[Data extracted from a collection]
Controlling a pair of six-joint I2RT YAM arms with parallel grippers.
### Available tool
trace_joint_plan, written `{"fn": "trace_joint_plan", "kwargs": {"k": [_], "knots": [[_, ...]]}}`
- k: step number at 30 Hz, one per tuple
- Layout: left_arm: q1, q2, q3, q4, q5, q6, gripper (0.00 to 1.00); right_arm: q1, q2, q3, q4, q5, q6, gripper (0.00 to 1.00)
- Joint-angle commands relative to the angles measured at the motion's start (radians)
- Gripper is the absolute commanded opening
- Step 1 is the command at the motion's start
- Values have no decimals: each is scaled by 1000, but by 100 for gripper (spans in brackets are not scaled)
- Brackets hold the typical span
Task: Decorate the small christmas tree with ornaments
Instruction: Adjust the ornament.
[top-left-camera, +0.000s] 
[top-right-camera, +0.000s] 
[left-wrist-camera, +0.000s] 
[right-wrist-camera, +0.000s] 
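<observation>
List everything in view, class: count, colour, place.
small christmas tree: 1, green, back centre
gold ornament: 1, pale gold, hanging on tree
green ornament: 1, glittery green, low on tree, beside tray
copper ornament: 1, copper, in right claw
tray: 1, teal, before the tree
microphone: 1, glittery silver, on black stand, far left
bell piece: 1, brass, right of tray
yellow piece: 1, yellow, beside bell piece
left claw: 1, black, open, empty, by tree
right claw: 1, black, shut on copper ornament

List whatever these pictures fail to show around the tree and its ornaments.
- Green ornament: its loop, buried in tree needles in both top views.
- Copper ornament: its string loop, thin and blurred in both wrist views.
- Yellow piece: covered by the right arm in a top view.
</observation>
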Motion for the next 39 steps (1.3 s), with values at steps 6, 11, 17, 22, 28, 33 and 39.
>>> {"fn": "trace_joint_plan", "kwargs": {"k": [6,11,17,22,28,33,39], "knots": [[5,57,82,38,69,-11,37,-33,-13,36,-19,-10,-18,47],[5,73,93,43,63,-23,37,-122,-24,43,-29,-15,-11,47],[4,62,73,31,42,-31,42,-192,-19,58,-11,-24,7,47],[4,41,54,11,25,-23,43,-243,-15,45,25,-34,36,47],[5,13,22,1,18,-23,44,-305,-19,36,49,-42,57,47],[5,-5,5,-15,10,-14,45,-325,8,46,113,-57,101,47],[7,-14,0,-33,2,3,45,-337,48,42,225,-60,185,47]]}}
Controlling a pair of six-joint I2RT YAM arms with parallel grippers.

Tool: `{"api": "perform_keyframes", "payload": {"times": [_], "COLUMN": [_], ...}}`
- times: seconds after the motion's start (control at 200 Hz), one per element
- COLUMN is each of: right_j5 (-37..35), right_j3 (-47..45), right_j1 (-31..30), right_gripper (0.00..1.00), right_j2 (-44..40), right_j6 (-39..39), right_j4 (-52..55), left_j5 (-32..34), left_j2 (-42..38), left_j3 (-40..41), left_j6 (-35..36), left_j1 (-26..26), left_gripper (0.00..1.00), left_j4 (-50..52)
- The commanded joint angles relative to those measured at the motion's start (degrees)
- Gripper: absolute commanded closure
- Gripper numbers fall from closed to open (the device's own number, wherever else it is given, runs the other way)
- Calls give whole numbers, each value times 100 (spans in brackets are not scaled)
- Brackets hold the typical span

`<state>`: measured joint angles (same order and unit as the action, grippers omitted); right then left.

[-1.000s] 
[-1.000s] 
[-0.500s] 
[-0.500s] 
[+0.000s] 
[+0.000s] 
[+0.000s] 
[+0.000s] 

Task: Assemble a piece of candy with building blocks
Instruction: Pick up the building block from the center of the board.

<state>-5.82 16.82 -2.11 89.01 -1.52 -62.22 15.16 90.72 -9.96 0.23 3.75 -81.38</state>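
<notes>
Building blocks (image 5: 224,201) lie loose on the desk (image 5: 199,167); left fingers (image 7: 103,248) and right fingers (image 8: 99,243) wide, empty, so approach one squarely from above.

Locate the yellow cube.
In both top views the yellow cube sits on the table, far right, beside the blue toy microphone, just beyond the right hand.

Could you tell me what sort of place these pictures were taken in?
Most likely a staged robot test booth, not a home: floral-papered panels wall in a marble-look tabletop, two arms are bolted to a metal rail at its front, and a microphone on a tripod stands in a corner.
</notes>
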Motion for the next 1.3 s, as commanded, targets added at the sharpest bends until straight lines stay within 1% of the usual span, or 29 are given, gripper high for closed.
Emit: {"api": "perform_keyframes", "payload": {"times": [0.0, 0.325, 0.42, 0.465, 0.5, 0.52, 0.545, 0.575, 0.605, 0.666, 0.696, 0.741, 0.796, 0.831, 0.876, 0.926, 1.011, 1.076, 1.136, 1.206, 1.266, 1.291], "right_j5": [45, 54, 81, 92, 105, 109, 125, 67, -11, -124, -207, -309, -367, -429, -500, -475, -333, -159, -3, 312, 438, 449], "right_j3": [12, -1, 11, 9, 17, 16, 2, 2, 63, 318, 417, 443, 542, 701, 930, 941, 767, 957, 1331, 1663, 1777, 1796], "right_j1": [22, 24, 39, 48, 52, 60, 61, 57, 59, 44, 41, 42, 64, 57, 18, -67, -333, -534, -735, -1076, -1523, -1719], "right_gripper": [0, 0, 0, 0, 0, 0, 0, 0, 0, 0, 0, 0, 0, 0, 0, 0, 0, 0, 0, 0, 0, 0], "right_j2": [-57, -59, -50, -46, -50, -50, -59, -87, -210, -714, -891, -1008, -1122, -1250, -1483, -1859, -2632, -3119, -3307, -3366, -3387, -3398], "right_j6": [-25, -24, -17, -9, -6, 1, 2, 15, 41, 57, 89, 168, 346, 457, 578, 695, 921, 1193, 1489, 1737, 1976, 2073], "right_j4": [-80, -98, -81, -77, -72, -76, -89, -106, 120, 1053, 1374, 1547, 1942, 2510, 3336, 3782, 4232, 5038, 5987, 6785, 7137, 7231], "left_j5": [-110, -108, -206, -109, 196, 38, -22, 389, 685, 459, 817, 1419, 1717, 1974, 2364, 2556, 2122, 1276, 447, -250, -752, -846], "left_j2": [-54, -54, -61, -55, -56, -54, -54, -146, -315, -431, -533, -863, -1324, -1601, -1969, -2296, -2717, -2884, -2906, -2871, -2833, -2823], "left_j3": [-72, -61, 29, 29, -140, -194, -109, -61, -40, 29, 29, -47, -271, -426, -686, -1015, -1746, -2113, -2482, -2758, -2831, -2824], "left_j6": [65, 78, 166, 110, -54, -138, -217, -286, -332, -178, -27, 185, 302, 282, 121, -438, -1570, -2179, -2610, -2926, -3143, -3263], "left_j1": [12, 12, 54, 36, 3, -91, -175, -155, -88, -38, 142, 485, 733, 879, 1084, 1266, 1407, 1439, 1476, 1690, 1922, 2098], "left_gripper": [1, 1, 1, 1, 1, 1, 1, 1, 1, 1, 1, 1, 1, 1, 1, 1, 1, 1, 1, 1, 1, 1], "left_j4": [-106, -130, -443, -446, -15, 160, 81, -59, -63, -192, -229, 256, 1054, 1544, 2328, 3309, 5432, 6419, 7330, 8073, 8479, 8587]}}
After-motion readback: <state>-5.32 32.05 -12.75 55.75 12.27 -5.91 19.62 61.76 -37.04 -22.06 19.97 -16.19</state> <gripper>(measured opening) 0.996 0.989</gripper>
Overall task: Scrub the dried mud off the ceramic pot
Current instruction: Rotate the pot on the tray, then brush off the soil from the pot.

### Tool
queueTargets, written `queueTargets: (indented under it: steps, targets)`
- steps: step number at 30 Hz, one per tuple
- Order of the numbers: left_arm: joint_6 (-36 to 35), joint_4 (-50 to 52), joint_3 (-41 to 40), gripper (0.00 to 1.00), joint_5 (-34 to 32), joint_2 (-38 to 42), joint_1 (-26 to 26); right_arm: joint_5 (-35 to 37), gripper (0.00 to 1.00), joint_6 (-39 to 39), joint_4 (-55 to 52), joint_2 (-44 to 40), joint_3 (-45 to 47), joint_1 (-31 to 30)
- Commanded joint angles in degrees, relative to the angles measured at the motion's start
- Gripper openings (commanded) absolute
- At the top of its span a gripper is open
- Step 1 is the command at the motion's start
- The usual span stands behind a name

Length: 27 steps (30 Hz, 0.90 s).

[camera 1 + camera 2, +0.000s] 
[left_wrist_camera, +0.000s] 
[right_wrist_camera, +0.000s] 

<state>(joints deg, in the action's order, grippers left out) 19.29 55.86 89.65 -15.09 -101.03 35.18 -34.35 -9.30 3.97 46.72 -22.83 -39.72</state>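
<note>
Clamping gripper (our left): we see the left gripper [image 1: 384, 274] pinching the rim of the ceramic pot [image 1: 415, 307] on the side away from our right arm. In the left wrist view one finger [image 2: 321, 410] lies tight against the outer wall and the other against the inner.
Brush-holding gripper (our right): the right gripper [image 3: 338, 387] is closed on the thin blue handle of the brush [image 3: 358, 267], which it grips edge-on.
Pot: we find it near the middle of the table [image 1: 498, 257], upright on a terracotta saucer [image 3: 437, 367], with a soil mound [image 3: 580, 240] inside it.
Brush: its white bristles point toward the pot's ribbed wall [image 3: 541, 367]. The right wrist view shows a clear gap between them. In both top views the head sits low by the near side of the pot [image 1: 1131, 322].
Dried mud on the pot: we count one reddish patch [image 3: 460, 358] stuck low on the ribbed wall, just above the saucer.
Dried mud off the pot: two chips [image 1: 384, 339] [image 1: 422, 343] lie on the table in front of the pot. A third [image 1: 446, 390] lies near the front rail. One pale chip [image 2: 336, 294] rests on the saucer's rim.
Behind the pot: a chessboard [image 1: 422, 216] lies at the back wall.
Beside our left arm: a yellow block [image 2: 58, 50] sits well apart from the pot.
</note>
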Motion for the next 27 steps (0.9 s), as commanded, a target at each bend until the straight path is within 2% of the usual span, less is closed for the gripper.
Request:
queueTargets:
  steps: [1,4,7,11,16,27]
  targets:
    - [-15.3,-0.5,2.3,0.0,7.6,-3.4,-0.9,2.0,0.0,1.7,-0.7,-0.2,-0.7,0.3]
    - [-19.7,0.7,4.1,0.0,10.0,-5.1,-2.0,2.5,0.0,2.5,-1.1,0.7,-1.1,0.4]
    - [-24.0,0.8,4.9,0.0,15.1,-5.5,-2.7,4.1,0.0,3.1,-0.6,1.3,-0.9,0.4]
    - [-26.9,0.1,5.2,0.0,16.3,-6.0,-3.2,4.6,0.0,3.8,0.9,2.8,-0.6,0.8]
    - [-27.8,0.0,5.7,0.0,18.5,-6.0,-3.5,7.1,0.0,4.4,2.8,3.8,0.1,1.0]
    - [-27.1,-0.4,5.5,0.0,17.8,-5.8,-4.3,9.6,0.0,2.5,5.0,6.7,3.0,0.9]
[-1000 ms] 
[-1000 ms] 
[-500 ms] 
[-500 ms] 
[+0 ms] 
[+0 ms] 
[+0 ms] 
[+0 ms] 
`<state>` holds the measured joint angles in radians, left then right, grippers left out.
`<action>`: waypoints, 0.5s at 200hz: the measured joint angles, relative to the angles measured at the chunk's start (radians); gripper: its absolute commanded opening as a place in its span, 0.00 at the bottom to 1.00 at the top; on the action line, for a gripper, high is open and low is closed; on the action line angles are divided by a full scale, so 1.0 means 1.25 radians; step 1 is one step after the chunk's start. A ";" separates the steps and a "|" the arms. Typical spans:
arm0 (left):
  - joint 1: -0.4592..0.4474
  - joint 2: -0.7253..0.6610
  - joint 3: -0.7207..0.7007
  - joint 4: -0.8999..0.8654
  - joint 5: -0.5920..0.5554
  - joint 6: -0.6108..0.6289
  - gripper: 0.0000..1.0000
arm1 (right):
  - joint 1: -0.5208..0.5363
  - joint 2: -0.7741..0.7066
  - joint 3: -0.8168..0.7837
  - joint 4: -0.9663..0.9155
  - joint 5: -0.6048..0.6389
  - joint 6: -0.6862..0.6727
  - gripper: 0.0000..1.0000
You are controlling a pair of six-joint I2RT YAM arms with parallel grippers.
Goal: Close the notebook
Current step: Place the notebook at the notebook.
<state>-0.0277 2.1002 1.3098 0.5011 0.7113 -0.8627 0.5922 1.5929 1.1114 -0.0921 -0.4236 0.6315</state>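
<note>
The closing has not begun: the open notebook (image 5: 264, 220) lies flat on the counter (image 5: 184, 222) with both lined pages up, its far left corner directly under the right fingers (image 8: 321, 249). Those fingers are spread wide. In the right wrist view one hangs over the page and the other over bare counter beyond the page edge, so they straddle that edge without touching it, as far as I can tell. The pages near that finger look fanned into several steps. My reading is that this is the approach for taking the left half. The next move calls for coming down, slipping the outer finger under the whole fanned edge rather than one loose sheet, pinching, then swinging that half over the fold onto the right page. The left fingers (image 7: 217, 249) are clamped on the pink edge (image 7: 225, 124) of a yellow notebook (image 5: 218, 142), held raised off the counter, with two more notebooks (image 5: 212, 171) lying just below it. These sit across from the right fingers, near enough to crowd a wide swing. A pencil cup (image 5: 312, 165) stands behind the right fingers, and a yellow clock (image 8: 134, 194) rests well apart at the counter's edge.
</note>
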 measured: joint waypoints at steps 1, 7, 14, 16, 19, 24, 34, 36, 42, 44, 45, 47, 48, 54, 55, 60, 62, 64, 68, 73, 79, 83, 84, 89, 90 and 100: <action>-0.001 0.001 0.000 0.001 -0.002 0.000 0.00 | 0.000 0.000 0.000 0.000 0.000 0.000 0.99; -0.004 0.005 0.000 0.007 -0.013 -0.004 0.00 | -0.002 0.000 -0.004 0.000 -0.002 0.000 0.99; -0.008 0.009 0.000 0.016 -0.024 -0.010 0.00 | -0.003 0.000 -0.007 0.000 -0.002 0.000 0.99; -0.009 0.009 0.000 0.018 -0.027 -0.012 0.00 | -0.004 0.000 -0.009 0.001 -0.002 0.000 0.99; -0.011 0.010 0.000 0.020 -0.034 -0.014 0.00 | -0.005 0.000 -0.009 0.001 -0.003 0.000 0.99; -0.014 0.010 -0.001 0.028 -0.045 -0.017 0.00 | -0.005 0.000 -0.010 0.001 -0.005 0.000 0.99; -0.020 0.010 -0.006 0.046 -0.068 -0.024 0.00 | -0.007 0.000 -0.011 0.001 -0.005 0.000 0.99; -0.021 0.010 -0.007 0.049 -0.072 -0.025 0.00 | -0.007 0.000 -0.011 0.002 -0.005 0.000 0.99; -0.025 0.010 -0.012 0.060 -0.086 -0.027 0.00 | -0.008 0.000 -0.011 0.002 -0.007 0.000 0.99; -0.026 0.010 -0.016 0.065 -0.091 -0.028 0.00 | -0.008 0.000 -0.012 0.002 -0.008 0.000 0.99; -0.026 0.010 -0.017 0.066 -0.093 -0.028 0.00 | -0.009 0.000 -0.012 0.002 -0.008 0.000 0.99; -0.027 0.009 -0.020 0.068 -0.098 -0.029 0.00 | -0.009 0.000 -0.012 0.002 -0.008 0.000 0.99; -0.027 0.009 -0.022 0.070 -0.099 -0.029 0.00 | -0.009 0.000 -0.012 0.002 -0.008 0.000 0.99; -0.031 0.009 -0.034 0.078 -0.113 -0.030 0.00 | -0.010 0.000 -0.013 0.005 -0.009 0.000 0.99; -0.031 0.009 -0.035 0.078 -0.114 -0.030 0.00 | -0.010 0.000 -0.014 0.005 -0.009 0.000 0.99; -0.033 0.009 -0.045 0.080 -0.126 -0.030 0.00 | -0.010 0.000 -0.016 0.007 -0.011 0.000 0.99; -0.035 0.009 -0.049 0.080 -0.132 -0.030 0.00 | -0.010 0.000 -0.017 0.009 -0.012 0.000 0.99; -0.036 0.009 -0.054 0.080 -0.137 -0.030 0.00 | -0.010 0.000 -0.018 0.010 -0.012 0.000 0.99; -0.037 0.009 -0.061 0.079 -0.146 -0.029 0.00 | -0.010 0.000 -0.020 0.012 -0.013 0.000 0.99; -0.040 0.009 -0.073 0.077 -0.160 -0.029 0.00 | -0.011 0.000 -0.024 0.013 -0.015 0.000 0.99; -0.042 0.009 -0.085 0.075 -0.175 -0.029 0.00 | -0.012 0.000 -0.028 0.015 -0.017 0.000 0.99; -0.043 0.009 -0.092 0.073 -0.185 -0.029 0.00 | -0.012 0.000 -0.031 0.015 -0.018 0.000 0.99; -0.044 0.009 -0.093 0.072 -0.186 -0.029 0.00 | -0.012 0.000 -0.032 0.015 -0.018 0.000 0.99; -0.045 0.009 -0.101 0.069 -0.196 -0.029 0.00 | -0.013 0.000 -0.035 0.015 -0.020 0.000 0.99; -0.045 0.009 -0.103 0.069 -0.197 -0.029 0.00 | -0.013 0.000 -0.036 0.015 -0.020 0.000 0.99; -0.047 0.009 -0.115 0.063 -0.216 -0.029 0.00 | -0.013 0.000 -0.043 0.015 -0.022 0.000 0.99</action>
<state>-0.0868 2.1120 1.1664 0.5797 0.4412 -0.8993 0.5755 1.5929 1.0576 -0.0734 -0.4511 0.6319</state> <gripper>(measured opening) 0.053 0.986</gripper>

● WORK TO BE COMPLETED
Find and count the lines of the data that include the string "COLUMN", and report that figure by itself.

● WRITTEN RESPONSE
2